It was the summer of 2018 when our son Jaša came into the world. After a difficult labor, I thought the hardest part was behind us and we could finally look forward to joyful moments ahead. But in reality, our journey was only just beginning.
Jaša was born with a cleft of the soft palate and part of the hard palate, which meant I was unable to breastfeed him. We had to use specially adapted bottles for feeding. At 18 months, he underwent surgery, which was thankfully successful and didn’t require further interventions.
We hoped everything would improve after that, but we started noticing that Jaša was different from his peers. He didn’t want to play with other children, often threw toys, and spent most of his time playing with balls. He didn’t babble, didn’t start walking until age two, and was very clumsy. On walks, he would frequently fall. His thin legs were always bruised, but he never stopped moving. Jaša is a very hyperactive child, and it often feels like we’re running—even if we’re just going to the store.
When he was two and a half, we received the results of his genetic testing. That moment was like a knife to the heart: “Your child has SATB2-associated syndrome.”
SATB2?
The news came during a Zoom call, due to COVID-19 restrictions. The information was delivered quickly and with little explanation, which only heightened our shock. We sat frozen on the couch, each of us silently processing the weight of what we had just heard. We didn’t even have time to cry—we were simply overwhelmed and unsure of what the future would hold.

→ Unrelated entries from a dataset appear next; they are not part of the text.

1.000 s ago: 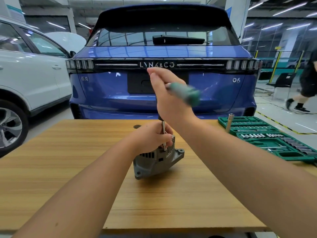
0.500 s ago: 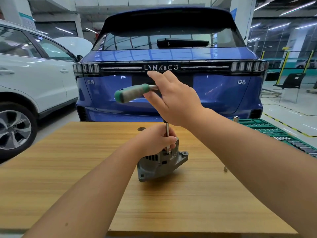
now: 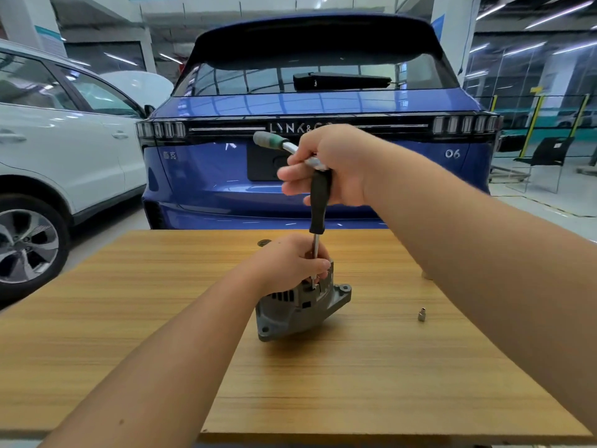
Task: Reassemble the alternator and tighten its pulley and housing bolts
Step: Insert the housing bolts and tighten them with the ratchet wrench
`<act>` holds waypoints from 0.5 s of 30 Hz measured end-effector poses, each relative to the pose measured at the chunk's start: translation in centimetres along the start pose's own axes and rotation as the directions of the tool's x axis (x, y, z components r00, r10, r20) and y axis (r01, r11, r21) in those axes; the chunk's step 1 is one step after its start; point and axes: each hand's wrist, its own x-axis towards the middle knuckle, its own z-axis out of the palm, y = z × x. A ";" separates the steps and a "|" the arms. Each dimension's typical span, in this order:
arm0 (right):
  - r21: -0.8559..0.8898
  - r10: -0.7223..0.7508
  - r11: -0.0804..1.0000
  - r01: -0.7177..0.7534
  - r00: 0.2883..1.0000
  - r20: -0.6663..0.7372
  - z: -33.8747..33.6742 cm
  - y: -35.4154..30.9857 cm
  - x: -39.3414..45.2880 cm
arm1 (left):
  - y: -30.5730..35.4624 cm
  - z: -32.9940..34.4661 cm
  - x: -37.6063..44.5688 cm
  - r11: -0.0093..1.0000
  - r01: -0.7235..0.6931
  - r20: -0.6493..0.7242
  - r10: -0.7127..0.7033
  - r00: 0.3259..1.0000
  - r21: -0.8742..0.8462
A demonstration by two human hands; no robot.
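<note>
A grey alternator (image 3: 300, 307) lies tilted on the wooden table (image 3: 323, 376). My left hand (image 3: 287, 263) grips its top and curls round the thin steel shaft of a long black extension (image 3: 319, 202) that stands upright on a housing bolt. My right hand (image 3: 329, 163) holds the head of a ratchet (image 3: 274, 142) on top of the extension. The ratchet's green-banded handle points up and to the left. The bolt itself is hidden by my left fingers.
A small loose socket (image 3: 421, 315) stands on the table to the right of the alternator. A dark round part (image 3: 264, 243) lies near the far edge. A blue car (image 3: 316, 130) is parked just behind the table, a white car (image 3: 64, 150) at the left.
The ratchet handle swung from the right, across to the left, then back toward the far left, shortened in view. My view shifted left, so the green socket case has left the frame.
</note>
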 end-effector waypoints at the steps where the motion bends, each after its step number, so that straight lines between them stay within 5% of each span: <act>1: 0.165 0.019 0.986 -0.022 1.000 0.020 -0.1 0.6 -0.1 | 0.0 0.0 0.1 1.000 0.001 0.000 -0.001 1.000 -0.005; 5: 0.573 0.071 0.819 -0.029 0.996 -0.050 0.4 2.7 0.9 | 0.1 0.1 0.2 1.000 0.018 0.006 -0.018 1.000 -0.009; 8: 0.695 -0.051 0.695 0.186 0.976 -0.210 1.0 4.4 1.2 | 0.3 0.1 0.1 1.000 0.018 -0.014 -0.018 1.000 0.015; 11: 0.217 -0.440 0.805 0.552 0.802 -0.404 1.4 6.3 0.8 | 0.6 0.0 0.1 0.999 0.020 -0.021 -0.020 1.000 0.036; 13: -0.277 -0.722 0.688 0.671 0.595 -0.352 1.1 7.1 1.0 | 0.7 0.0 0.0 0.999 0.021 -0.016 -0.021 1.000 0.039; 15: -0.575 -0.864 0.486 0.658 0.462 -0.201 0.6 7.1 1.2 | 0.6 0.0 0.0 0.999 0.021 -0.013 -0.021 1.000 0.037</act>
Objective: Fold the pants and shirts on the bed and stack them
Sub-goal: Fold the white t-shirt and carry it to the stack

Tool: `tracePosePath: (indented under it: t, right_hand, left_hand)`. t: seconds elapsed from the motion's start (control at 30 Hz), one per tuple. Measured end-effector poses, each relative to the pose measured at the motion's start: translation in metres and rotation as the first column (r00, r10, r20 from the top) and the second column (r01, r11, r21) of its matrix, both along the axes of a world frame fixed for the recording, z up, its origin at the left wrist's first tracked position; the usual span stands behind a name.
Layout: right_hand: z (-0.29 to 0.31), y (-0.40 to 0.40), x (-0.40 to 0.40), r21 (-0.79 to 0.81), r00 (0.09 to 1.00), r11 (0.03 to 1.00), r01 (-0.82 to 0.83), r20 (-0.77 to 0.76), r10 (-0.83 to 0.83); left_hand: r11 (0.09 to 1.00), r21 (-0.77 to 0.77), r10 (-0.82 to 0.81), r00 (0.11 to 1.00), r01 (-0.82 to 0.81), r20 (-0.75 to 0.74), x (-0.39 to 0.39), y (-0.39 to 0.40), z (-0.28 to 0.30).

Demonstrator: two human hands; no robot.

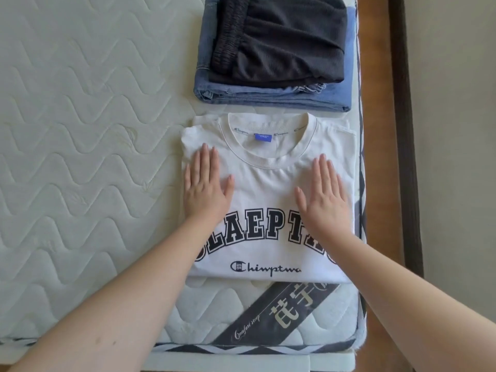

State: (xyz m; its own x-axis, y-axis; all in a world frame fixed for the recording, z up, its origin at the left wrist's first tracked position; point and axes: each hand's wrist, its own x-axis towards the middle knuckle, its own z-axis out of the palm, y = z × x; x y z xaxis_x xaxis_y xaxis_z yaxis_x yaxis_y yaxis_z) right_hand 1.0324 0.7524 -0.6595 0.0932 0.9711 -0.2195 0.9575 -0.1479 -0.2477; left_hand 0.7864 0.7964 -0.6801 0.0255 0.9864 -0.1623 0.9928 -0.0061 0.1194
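A folded white T-shirt (265,183) with dark block lettering and a blue neck label lies near the mattress corner. My left hand (206,186) presses flat on its left side, fingers straight. On the shirt's right side my right hand (323,196) lies flat as well. Just beyond the shirt sits a stack: folded black pants (279,38) on top of folded blue jeans (268,96).
The quilted white mattress (80,157) stretches to the left. Its right edge (361,157) runs beside a wooden bed frame (378,130) and a pale floor. A dark diagonal label (276,312) marks the near corner.
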Motion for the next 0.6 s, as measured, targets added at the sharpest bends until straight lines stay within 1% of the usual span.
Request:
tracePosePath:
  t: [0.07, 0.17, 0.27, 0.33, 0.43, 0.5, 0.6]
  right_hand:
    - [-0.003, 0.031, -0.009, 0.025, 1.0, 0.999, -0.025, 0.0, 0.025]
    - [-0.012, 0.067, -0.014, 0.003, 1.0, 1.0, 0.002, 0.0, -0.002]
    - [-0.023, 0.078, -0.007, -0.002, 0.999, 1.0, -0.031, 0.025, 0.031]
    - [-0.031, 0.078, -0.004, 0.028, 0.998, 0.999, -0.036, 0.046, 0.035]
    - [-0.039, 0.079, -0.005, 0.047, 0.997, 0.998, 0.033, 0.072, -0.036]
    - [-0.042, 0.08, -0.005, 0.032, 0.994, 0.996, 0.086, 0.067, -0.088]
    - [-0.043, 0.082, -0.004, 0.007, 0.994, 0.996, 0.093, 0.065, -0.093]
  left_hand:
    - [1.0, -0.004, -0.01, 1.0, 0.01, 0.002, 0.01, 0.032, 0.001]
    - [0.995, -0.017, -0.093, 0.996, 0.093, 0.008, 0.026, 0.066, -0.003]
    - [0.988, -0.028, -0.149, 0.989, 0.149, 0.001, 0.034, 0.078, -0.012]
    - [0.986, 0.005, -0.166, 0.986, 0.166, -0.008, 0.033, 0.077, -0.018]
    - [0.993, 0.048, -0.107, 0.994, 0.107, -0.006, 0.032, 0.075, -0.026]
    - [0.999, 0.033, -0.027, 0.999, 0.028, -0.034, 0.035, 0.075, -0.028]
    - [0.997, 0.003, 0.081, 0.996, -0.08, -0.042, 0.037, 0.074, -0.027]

Jaša’s behavior became increasingly difficult to manage. His energy was exhausting, and we were both mentally and physically drained. It was a very hard period—and still is—but we are now managing things a little better. Some days we feel completely defeated, sad, and worn out, but we always find a way to get back up, put ourselves together, and keep going.

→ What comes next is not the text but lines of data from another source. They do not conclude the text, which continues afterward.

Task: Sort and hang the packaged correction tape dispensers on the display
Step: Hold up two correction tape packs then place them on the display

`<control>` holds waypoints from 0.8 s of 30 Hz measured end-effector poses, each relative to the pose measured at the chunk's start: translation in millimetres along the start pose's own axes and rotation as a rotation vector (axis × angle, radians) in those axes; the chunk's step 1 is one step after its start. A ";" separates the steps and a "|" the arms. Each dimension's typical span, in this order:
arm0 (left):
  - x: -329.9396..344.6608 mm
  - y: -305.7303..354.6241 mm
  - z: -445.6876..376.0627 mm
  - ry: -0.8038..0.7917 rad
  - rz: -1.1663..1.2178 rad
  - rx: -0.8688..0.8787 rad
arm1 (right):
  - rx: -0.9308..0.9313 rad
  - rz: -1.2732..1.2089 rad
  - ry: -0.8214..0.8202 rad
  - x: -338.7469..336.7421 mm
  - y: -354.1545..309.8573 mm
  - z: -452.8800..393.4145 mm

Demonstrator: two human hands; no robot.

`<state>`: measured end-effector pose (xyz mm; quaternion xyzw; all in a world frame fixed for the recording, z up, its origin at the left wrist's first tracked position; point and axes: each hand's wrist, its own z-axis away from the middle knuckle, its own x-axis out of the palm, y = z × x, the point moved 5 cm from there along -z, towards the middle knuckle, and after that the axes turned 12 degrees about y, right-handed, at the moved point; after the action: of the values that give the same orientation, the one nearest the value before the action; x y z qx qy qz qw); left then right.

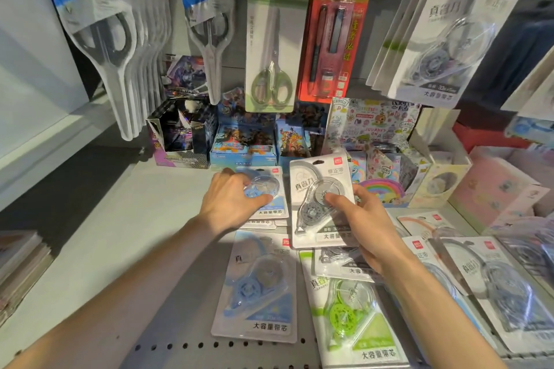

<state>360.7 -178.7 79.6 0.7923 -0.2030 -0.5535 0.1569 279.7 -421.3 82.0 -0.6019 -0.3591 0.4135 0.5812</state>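
A grey carded correction tape pack (322, 204) is gripped by the right hand (364, 228) and held tilted above the white metal shelf (126, 237). A blue carded correction tape pack (266, 192), lying flat on a small stack, is grasped by the curled fingers of the left hand (230, 201). Further blue (257, 287) and green (347, 311) packs are laid flat nearer the front edge

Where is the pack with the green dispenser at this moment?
In the head view, the green pack lies flat on the shelf, low and right of centre, beside a blue pack and below the right hand.

Both arms reach forward; left hand (232, 196) curls its fingers down, right hand (364, 225) pinches, thumb on top
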 end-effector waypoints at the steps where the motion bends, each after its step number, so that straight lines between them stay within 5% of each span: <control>1: -0.8 -1.5 -0.3 -0.002 0.014 -0.006 | -0.001 -0.001 -0.007 -0.6 0.1 -0.2; 10: -44.4 -13.6 19.1 0.086 0.207 -0.033 | 0.010 0.022 -0.005 8.4 -3.2 6.6; 24: -89.0 31.2 67.5 0.137 0.497 0.166 | 0.057 -0.220 -0.202 46.9 -39.6 45.0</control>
<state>265.5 -163.4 144.0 0.7639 -0.4250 -0.4247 0.2357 259.2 -357.8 118.5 -0.4976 -0.4678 0.4158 0.6006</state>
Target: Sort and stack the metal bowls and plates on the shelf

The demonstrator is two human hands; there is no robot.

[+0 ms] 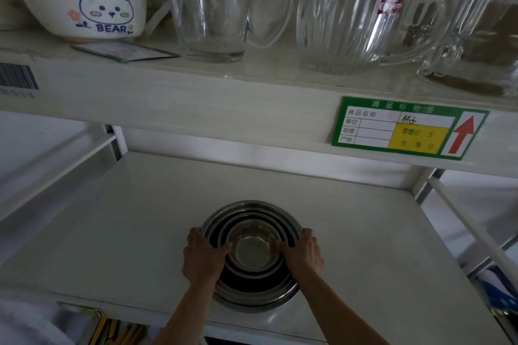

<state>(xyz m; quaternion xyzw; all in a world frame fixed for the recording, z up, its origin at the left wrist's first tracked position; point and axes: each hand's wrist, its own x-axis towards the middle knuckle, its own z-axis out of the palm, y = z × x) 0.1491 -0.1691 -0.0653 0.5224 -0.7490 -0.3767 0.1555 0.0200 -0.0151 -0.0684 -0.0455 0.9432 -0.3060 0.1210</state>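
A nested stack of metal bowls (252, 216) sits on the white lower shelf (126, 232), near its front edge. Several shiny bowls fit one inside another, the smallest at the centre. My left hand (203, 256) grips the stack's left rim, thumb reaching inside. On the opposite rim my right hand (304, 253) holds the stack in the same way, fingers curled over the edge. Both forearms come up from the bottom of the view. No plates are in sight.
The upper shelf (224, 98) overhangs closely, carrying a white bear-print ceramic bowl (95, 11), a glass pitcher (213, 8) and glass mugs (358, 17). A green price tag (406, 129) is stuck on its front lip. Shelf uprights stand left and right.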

Our lives have turned upside down. We are still learning from Jaša every day—navigating grief, acceptance, and everything in between.
Children with SATB2 syndrome typically speak very little or not at all. This often leads to frustration and emotional outbursts because they’re unable to express their needs and feelings. This challenge led us both to attend VML (Verbal Motor Learning) training, and through this method, we’ve helped Jaša learn to say a few words and pronounce almost every letter. His communication skills have greatly improved. He also uses a communication device and has become quite the little chatterbox.
Currently, our six-year-old is learning to use the toilet—another big challenge for our family, but we’re hopeful he’ll soon succeed and we can cross one more hurdle off the list.
As parents, we are often exhausted. Sometimes we lose our way in the challenges of parenting - we argue, we feel overwhelmed- but despite it all, we love each other deeply and face each day with determination and hope. Together, we are fighting through each new challenge, one step at a time.